October 17th 2012
Prison Chaplains have said any society which takes children’s rights seriously cannot continue to turn its back on the abuse and neglect of children in St. Patrick’s Institution.
Fr. Ciaran Enright, a priest of the Dublin Diocese and head of the prison chaplaincy team, said they are already seriously concerned that the Prison Inspector’s report from Judge Reilly, published last night, is slipping off the public agenda like so many reports before it, from Whitaker 25 years ago to their own just two years ago.
In their annual report published in 2010, Prison Chaplains singled out St.

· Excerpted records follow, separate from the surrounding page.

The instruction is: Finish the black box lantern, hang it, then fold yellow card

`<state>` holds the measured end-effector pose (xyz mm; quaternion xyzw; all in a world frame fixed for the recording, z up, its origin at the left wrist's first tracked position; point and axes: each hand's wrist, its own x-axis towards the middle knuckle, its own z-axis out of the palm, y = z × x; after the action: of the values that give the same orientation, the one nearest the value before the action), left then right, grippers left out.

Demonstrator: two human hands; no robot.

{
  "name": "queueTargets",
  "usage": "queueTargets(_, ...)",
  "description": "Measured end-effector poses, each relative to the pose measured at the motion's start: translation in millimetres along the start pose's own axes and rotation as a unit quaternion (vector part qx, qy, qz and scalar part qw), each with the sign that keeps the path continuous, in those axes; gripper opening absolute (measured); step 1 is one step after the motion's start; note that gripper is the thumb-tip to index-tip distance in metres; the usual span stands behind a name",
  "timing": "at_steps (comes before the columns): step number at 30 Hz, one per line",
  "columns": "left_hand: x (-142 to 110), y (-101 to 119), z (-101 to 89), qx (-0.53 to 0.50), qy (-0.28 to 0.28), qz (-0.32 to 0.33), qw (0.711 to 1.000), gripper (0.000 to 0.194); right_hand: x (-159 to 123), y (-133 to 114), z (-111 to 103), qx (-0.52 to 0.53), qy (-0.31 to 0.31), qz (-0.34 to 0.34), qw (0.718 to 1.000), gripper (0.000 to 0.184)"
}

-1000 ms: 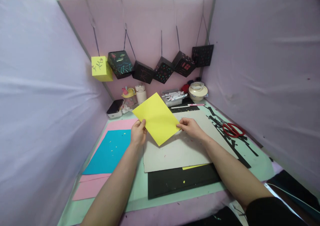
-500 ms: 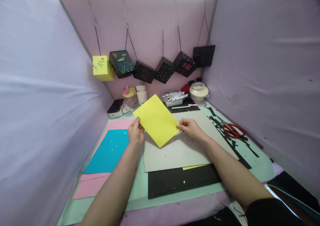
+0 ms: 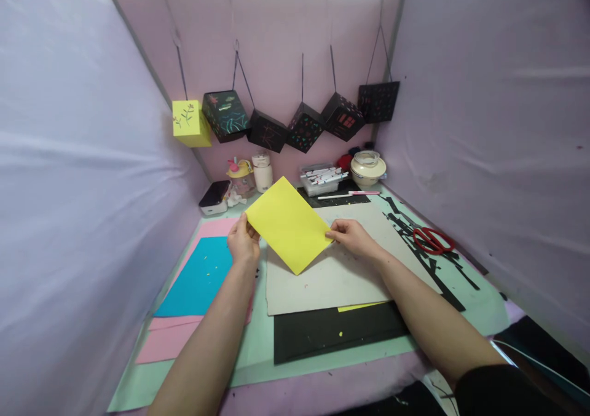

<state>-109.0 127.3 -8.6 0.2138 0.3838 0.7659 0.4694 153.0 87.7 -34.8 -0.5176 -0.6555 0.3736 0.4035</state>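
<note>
A plain yellow sheet of paper (image 3: pixel 290 225) is raised in front of me, turned so its corners point up, down and sideways. My left hand (image 3: pixel 243 241) pinches its left corner. At the right corner, my right hand (image 3: pixel 353 236) grips it between thumb and fingers. Under the sheet lies a grey-white board (image 3: pixel 322 287), which rests partly on black paper (image 3: pixel 341 341). Blue paper (image 3: pixel 196 281) with small yellow scraps on it lies left of the board, over pink paper (image 3: pixel 168 345).
Red-handled scissors (image 3: pixel 433 241) lie among black paper strips (image 3: pixel 415 244) on the right. Behind the board stand a tray of markers (image 3: pixel 322 179), a cream pot (image 3: pixel 367 169), a white bottle (image 3: pixel 262 173) and a phone (image 3: pixel 214 193). Several decorated paper boxes (image 3: pixel 225 116) hang along the back.
My left hand has shifted slightly left and its hold on the corner has changed a little. The yellow sheet has turned slightly. My right hand keeps its grip.
</note>
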Motion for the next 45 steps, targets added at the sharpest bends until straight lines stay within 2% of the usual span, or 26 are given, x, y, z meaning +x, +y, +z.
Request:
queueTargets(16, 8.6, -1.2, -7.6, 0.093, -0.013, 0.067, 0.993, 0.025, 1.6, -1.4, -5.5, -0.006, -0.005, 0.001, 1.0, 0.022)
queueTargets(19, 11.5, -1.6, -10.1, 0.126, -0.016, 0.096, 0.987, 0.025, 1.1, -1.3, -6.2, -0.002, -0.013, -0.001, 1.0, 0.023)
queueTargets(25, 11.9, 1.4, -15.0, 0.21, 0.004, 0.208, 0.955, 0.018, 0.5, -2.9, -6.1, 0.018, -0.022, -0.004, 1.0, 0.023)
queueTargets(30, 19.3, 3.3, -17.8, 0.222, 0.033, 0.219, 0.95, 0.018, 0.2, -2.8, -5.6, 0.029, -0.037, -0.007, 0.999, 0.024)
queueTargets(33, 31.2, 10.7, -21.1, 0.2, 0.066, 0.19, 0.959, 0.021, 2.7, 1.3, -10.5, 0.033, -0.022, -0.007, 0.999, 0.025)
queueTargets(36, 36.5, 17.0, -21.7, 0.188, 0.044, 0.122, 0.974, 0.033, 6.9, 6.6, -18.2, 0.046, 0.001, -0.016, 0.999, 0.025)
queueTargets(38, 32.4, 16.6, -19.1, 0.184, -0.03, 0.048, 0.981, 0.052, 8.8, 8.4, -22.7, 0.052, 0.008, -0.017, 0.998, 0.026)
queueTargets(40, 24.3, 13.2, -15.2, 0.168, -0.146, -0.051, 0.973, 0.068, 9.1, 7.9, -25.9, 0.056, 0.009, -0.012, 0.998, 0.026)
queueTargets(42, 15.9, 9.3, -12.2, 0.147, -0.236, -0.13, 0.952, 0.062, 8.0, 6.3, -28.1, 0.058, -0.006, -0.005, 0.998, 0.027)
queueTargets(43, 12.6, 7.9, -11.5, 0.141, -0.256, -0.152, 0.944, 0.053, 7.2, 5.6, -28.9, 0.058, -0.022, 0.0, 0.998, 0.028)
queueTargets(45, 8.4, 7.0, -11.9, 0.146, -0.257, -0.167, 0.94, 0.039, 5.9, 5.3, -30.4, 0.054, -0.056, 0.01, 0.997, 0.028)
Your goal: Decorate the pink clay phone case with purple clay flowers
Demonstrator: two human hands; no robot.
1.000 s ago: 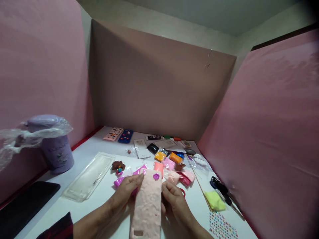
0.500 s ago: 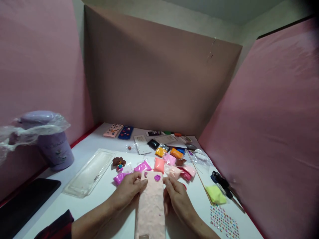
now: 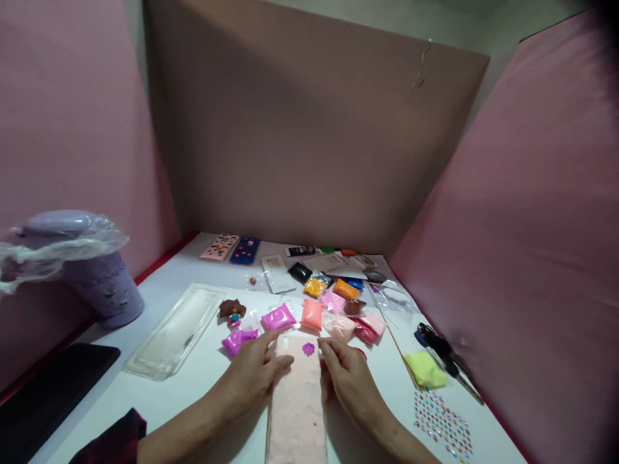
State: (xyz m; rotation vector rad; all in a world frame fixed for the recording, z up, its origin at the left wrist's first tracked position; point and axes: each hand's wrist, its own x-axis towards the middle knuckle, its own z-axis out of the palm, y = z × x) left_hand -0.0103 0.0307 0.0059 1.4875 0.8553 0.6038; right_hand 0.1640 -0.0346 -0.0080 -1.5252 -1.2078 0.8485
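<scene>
Phone case (image 3: 297, 412), coated pink, is gripped between left hand (image 3: 249, 374) and right hand (image 3: 353, 380), centrally toward the tabletop's (image 3: 186, 267) near edge; its seemingly soft coating could be dented, or the purple flower (image 3: 308, 348) smeared, by thumb pressure.

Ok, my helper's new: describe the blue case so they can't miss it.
At the table's far left corner, beyond the purple bin, two small patterned cases lie side by side. It is the right one, dark blue with red spots; its neighbour is pink.
</scene>
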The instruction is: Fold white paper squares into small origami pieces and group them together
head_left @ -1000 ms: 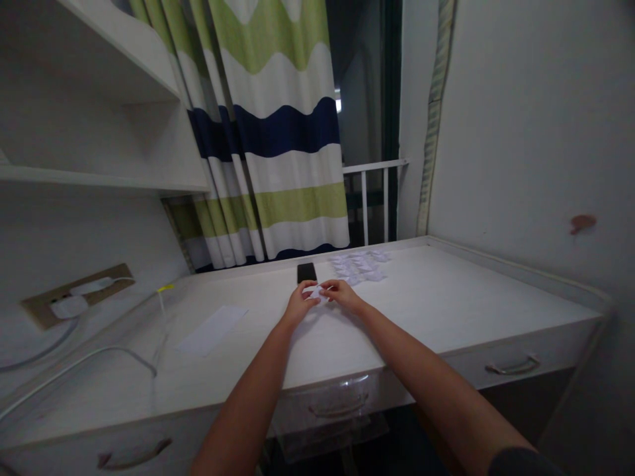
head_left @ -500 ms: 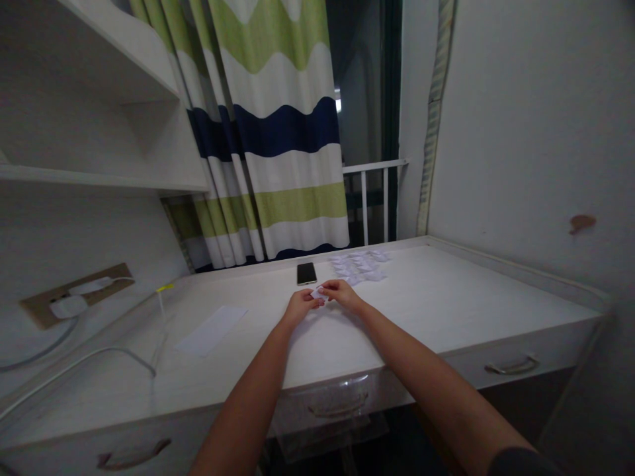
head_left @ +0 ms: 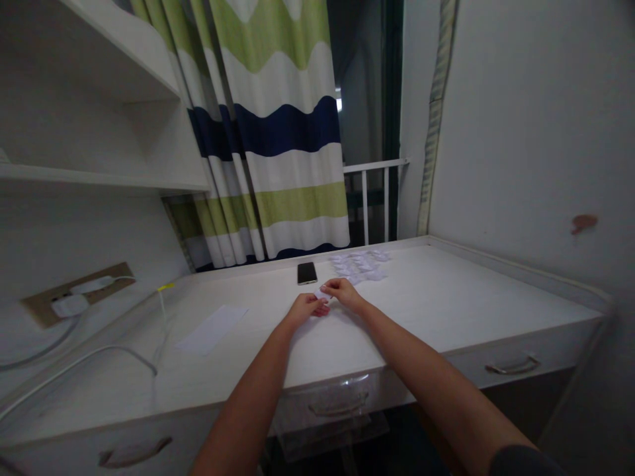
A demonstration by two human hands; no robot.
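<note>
Both hands meet over the middle of the white desk, pinching one small piece of white paper. My left hand grips it from the lower left, thumb on top. From the right, my right hand has thumb and fingertips closed on its upper edge. The fingers cover much of the paper, so its folds cannot be made out. Just beyond the hands, several folded white paper pieces lie in rows. A dark phone rests flat left of them.
Flat white paper sheets lie on the desk at the left. A white cable runs along the left side below a socket with plugs. A striped curtain hangs behind the desk; a shelf juts out at upper left.
The left hand has slid slightly down and right along the paper, its fingers reaching further under. The right hand's fingers have shifted a little on the upper edge.
</note>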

Patrick’ Institution for particular mention, describing it as a “warehouse for young people many of whom were broken by childhood experiences”. They spoke at the time of a “harsh punitive system” where young people had a “demoralising, destructive and dehumanising experience; (a system) with few redeeming features characterised by idleness and boredom for young people who are full of energy.”
Fr. Enright added “it is incredible to drive along our streets this morning and see posters urging a ‘Yes for Children’ while we seem content to quietly ignore the plight of one particular group of children. I sincerely hope that Judge Reilly’s report will have a lasting impact; I sincerely hope the Department of Justice will make all changes necessary. Our experience working in St. Patricks has unfortunately taught us to be less than optimistic this will be the case.”
Fr. Enright said the lack of general public concern regarding the treatment of these children was hard to comprehend. He said that too often it was easier for us all to ignore children’s voices if they only emerge in the pages of reports. He said Chaplains were committed to doing all they can in the coming weeks to ensure than promises made today will be followed up.